**Problem statement:**
All of the data is to be copied word for word.
(Recorded information Opens)
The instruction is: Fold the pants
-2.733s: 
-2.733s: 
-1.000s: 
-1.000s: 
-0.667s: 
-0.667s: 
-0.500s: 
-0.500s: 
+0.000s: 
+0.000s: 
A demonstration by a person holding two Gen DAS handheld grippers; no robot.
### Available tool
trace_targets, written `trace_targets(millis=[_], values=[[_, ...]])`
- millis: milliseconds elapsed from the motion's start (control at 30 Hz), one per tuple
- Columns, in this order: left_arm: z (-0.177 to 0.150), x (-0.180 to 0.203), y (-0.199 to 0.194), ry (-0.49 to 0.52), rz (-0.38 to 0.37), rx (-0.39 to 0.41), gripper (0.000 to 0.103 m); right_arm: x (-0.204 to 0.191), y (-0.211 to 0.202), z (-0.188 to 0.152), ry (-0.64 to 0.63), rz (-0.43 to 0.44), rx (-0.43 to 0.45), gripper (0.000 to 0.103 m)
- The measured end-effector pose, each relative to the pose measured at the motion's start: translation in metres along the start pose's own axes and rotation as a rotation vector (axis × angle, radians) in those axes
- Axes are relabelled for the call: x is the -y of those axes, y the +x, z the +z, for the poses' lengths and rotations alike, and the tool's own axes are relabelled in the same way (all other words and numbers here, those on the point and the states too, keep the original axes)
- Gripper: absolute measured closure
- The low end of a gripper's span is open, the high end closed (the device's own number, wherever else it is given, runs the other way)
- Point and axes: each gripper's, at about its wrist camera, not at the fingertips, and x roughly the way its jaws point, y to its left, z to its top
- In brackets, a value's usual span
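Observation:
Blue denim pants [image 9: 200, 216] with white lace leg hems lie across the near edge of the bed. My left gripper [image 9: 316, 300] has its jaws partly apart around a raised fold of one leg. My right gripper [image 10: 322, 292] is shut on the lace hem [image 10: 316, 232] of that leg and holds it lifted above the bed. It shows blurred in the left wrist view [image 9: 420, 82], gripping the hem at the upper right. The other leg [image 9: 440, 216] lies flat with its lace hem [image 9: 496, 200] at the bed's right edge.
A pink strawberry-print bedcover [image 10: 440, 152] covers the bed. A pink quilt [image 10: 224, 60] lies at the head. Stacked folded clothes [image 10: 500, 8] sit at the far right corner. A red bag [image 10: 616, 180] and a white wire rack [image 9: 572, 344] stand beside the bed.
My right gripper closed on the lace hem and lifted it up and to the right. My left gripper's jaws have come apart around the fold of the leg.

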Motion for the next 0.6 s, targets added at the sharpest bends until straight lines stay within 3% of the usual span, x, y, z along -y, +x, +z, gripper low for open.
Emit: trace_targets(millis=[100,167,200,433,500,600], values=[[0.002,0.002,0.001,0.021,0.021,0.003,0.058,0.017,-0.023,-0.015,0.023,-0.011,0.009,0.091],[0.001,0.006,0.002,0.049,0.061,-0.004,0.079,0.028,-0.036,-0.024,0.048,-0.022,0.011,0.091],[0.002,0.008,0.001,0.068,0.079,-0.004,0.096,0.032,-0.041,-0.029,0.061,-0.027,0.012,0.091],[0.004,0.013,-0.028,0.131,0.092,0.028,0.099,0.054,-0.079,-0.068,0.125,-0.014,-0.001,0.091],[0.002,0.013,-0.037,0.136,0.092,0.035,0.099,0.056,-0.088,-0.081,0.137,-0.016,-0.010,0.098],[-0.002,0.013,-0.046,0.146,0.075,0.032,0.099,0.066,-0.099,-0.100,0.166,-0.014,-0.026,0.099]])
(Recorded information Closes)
**Written solution:**
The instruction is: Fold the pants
-2.733s: 
-2.733s: 
-1.000s: 
-1.000s: 
-0.667s: 
-0.667s: 
-0.500s: 
-0.500s: 
+0.000s: 
+0.000s: 
A demonstration by a person holding two Gen DAS handheld grippers; no robot.
### Available tool
trace_targets, written `trace_targets(millis=[_], values=[[_, ...]])`
- millis: milliseconds elapsed from the motion's start (control at 30 Hz), one per tuple
- Columns, in this order: left_arm: z (-0.177 to 0.150), x (-0.180 to 0.203), y (-0.199 to 0.194), ry (-0.49 to 0.52), rz (-0.38 to 0.37), rx (-0.39 to 0.41), gripper (0.000 to 0.103 m); right_arm: x (-0.204 to 0.191), y (-0.211 to 0.202), z (-0.188 to 0.152), ry (-0.64 to 0.63), rz (-0.43 to 0.44), rx (-0.43 to 0.45), gripper (0.000 to 0.103 m)
- The measured end-effector pose, each relative to the pose measured at the motion's start: translation in metres along the start pose's own axes and rotation as a rotation vector (axis × angle, radians) in those axes
- Axes are relabelled for the call: x is the -y of those axes, y the +x, z the +z, for the poses' lengths and rotations alike, and the tool's own axes are relabelled in the same way (all other words and numbers here, those on the point and the states too, keep the original axes)
- Gripper: absolute measured closure
- The low end of a gripper's span is open, the high end closed (the device's own number, wherever else it is given, runs the other way)
- Point and axes: each gripper's, at about its wrist camera, not at the fingertips, and x roughly the way its jaws point, y to its left, z to its top
- In brackets, a value's usual span
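Observation:
Blue denim pants [image 9: 200, 216] with white lace leg hems lie across the near edge of the bed. My left gripper [image 9: 316, 300] has its jaws partly apart around a raised fold of one leg. My right gripper [image 10: 322, 292] is shut on the lace hem [image 10: 316, 232] of that leg and holds it lifted above the bed. It shows blurred in the left wrist view [image 9: 420, 82], gripping the hem at the upper right. The other leg [image 9: 440, 216] lies flat with its lace hem [image 9: 496, 200] at the bed's right edge.
A pink strawberry-print bedcover [image 10: 440, 152] covers the bed. A pink quilt [image 10: 224, 60] lies at the head. Stacked folded clothes [image 10: 500, 8] sit at the far right corner. A red bag [image 10: 616, 180] and a white wire rack [image 9: 572, 344] stand beside the bed.
My right gripper closed on the lace hem and lifted it up and to the right. My left gripper's jaws have come apart around the fold of the leg.
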
Motion for the next 0.6 s, targets added at the sharpest bends until straight lines stay within 3% of the usual span, x, y, z along -y, +x, +z, gripper low for open.
Emit: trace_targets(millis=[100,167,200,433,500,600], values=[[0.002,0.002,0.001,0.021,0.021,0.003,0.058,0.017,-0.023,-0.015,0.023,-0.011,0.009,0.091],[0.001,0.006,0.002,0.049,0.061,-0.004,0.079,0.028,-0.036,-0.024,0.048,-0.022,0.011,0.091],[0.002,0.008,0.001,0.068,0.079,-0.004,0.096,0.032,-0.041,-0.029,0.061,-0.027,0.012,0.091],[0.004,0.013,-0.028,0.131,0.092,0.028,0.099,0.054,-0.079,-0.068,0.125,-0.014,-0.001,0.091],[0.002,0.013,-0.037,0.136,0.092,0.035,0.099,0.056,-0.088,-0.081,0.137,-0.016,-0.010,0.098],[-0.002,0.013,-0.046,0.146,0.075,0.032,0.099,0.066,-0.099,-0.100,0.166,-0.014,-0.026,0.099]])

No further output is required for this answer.